== TASK DIRECTIONS ==
Although the data below contains pictures, please reproduce only its words, exactly.

== STORED DATA ==
---------------

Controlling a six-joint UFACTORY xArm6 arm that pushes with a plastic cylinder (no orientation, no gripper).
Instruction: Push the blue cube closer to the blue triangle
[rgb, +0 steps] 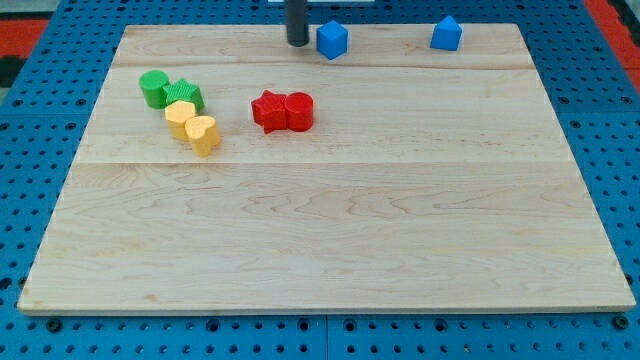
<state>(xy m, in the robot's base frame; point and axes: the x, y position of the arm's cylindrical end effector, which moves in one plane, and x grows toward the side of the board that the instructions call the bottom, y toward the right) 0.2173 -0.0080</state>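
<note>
The blue cube (332, 40) sits near the view's top edge of the wooden board (330, 240), a little left of centre. The blue triangle (446, 34) sits further to the view's right along the same top edge, well apart from the cube. My tip (297, 43) is the lower end of a dark rod that comes down from the view's top. It stands just left of the blue cube, close to it, with a small gap showing.
A green cylinder (153, 88) and a green star-like block (186, 95) sit at the upper left, with two yellow blocks (192, 125) just below them. A red star block (268, 110) and a red cylinder (299, 111) touch each other left of centre.
</note>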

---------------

== REPLY ==
Controlling a six-joint UFACTORY xArm6 arm that pushes with a plastic cylinder (no orientation, no gripper).
Instruction: Push the blue cube closer to the blue triangle
[rgb, +0 steps] 
<state>(xy m, in the robot's base frame; point and axes: the x, y position of the arm's cylindrical end effector, which moves in one plane, and x grows toward the side of the board that the instructions call the bottom, y toward the right) 0.2173 -0.0080</state>
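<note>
The blue cube (332, 40) sits near the view's top edge of the wooden board (330, 240), a little left of centre. The blue triangle (446, 34) sits further to the view's right along the same top edge, well apart from the cube. My tip (297, 43) is the lower end of a dark rod that comes down from the view's top. It stands just left of the blue cube, close to it, with a small gap showing.
A green cylinder (153, 88) and a green star-like block (186, 95) sit at the upper left, with two yellow blocks (192, 125) just below them. A red star block (268, 110) and a red cylinder (299, 111) touch each other left of centre.
</note>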

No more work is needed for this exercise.